■ Records contained in a dataset:
■ ■ ■ ■

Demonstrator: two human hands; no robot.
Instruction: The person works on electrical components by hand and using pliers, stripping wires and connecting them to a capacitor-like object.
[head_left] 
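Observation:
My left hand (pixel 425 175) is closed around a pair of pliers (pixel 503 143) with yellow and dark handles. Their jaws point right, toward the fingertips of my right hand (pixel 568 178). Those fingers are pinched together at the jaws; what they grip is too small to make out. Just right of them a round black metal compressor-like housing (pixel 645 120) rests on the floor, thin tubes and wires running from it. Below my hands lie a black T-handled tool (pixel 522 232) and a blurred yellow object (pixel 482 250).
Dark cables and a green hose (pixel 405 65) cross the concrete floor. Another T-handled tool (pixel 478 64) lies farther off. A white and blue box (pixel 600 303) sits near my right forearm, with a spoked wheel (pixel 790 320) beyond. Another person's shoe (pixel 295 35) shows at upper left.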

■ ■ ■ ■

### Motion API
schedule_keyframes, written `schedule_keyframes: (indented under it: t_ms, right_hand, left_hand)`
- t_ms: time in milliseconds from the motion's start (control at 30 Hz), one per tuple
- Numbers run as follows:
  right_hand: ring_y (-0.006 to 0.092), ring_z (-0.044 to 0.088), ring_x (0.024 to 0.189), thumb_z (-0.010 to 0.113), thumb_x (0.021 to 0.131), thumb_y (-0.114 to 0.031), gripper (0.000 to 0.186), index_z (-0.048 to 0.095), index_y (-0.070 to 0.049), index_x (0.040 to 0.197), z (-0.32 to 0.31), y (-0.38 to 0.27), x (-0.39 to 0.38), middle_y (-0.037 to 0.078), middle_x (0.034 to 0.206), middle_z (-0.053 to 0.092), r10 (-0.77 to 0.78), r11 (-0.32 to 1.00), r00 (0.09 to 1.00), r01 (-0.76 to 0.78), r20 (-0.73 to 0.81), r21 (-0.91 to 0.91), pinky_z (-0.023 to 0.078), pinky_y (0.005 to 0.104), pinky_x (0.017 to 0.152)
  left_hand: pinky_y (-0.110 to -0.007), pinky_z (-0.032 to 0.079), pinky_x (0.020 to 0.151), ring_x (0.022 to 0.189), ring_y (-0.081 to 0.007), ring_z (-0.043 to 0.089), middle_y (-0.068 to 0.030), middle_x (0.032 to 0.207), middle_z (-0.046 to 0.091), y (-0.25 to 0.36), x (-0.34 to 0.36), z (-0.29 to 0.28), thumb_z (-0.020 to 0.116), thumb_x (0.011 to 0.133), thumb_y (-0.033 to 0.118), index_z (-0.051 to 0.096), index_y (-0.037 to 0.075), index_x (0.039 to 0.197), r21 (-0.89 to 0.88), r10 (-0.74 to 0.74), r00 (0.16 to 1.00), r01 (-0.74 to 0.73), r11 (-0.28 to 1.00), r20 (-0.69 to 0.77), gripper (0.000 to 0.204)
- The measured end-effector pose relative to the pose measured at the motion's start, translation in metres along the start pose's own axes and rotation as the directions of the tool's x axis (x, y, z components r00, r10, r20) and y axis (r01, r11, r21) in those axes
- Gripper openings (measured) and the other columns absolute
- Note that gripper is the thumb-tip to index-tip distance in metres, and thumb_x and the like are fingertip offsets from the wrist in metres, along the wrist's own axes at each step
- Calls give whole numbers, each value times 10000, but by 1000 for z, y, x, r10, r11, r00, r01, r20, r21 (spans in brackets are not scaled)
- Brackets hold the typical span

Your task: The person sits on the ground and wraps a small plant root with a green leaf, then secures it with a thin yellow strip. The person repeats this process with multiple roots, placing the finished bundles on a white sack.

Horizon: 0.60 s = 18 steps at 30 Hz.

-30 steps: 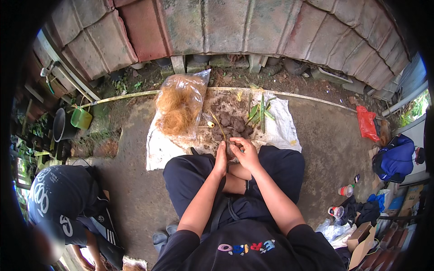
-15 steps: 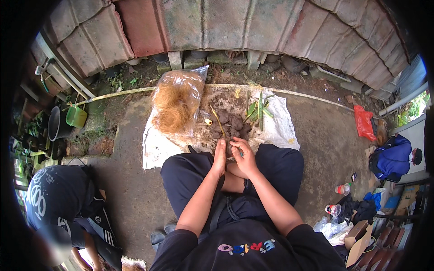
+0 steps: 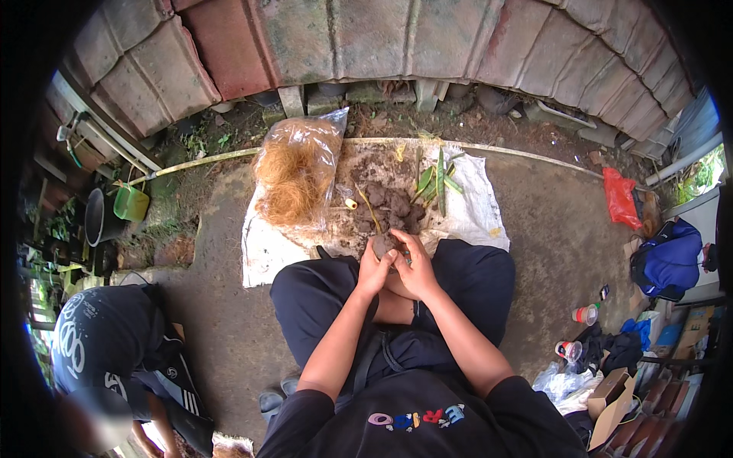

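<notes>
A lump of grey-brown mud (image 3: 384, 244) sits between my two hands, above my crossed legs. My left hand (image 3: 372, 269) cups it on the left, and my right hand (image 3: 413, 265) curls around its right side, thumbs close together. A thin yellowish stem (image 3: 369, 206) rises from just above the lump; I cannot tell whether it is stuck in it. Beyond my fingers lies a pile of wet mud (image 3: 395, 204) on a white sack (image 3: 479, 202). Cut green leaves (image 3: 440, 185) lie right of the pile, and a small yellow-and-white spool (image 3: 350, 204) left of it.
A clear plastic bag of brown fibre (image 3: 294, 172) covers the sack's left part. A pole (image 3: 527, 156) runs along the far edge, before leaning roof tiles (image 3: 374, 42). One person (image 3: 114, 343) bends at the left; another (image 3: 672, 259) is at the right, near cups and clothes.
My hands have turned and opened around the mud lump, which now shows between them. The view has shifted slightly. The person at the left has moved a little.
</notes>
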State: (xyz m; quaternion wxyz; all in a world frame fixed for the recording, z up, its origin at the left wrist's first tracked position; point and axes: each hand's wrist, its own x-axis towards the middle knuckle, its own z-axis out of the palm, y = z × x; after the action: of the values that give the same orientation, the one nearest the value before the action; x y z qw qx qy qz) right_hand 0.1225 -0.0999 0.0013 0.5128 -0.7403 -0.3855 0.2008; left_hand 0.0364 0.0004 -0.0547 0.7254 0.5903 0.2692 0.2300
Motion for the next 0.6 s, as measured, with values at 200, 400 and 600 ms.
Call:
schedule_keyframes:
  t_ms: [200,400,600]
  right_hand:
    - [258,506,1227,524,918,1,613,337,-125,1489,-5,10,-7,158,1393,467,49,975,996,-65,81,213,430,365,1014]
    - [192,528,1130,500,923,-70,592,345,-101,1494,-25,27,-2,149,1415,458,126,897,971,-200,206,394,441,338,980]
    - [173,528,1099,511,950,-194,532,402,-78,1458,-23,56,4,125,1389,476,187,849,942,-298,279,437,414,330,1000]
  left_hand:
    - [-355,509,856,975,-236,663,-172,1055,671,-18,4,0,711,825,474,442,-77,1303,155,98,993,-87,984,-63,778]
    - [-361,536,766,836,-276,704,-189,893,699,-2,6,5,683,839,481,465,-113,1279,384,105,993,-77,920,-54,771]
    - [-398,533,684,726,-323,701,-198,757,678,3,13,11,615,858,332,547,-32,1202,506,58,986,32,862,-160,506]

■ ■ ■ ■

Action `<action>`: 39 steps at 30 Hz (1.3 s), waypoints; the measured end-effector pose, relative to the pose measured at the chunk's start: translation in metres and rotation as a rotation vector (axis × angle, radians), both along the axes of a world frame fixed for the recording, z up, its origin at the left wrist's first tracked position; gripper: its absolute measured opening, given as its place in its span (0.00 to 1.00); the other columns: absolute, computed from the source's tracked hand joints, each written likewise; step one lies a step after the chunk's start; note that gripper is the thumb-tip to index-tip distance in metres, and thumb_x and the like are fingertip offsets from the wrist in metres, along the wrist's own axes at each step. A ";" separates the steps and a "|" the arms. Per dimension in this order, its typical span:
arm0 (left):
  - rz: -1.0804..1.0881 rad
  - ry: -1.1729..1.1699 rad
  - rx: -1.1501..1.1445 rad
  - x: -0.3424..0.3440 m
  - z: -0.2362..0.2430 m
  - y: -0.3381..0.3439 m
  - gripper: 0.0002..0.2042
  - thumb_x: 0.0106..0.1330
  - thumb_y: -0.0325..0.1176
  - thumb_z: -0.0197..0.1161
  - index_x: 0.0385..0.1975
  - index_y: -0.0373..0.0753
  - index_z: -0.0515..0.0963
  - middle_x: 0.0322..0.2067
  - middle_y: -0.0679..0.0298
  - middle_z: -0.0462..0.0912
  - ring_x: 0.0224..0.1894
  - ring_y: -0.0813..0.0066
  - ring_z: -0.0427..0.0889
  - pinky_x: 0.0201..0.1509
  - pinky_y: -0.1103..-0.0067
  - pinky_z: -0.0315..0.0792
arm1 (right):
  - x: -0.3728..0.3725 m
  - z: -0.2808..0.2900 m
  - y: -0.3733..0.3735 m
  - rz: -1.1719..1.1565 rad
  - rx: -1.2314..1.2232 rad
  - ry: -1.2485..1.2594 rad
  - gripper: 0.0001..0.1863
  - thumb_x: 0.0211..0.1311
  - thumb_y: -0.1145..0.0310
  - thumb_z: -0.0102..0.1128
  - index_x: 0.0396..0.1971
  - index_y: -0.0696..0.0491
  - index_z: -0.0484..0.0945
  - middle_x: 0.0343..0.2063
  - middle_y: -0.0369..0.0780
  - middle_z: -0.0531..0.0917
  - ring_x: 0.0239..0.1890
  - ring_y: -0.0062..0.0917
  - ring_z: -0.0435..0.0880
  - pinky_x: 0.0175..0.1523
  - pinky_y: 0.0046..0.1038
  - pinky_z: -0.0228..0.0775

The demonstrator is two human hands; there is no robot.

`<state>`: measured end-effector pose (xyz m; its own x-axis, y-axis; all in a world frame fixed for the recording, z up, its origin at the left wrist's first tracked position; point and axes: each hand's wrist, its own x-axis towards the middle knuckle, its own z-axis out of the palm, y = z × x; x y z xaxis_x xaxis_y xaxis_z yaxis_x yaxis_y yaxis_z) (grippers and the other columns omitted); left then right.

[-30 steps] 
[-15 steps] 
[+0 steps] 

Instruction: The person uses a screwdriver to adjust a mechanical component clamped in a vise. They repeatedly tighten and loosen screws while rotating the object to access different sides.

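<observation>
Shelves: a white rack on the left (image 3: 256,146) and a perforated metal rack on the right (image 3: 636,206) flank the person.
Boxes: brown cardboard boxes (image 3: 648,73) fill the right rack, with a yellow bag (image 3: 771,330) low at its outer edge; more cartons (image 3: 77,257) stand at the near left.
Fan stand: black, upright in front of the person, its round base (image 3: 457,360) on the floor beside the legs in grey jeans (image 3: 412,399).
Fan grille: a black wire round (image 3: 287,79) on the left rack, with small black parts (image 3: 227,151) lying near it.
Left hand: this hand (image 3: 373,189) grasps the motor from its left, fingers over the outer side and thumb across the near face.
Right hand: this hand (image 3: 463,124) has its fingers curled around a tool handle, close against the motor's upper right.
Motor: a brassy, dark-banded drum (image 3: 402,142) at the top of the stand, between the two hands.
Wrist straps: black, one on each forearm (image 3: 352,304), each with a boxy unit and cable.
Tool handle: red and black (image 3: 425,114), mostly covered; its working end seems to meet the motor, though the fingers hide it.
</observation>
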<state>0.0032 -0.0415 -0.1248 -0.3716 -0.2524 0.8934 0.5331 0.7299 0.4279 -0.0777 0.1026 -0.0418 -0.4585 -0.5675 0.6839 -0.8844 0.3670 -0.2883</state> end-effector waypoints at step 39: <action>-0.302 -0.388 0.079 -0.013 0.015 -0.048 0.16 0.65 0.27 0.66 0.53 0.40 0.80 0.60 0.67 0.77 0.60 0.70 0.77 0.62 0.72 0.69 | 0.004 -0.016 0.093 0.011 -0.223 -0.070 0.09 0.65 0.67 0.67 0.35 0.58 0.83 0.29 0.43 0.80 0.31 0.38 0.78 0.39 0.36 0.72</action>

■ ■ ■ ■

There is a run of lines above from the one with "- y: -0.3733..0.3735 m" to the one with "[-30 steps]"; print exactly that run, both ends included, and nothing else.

■ Answer for this exercise:
  - y: -0.3733..0.3735 m
  - rz: -1.1719..1.1565 rad
  - rx: -1.2314..1.2232 rad
  - ry: -1.2485..1.2594 rad
  - gripper: 0.0001..0.1863
  - thumb_x: 0.0211..0.1311
  - thumb_y: -0.1145..0.0310
  - thumb_z: -0.0102..0.1128
  - index_x: 0.0396..0.1971
  - index_y: -0.0696..0.0491
  - index_z: -0.0484..0.0945
  - middle_x: 0.0343..0.2063
  - middle_y: -0.0369..0.0780
  - middle_z: -0.0531..0.0917
  - ring_x: 0.0239..0.1890
  - ring_y: -0.0062..0.0917
  - ring_z: -0.0435..0.0880
  - pinky_x: 0.0175..0.1523
  - pinky_y: 0.0046..0.1038
  - pinky_z: -0.0228..0.0775

The demonstrator is two human hands; there is no robot.

`<state>`: measured end-effector pose (xyz m; its own x-axis, y-axis; all in a world frame fixed for the recording, z up, its origin at the left wrist's first tracked position; point and axes: each hand's wrist, its own x-axis towards the middle knuckle, its own z-axis out of the palm, y = z × x; x y z xaxis_x xaxis_y xaxis_z yaxis_x yaxis_y yaxis_z) (grippers and the other columns omitted); left then right.

[-30 steps] 

The exercise output is complete.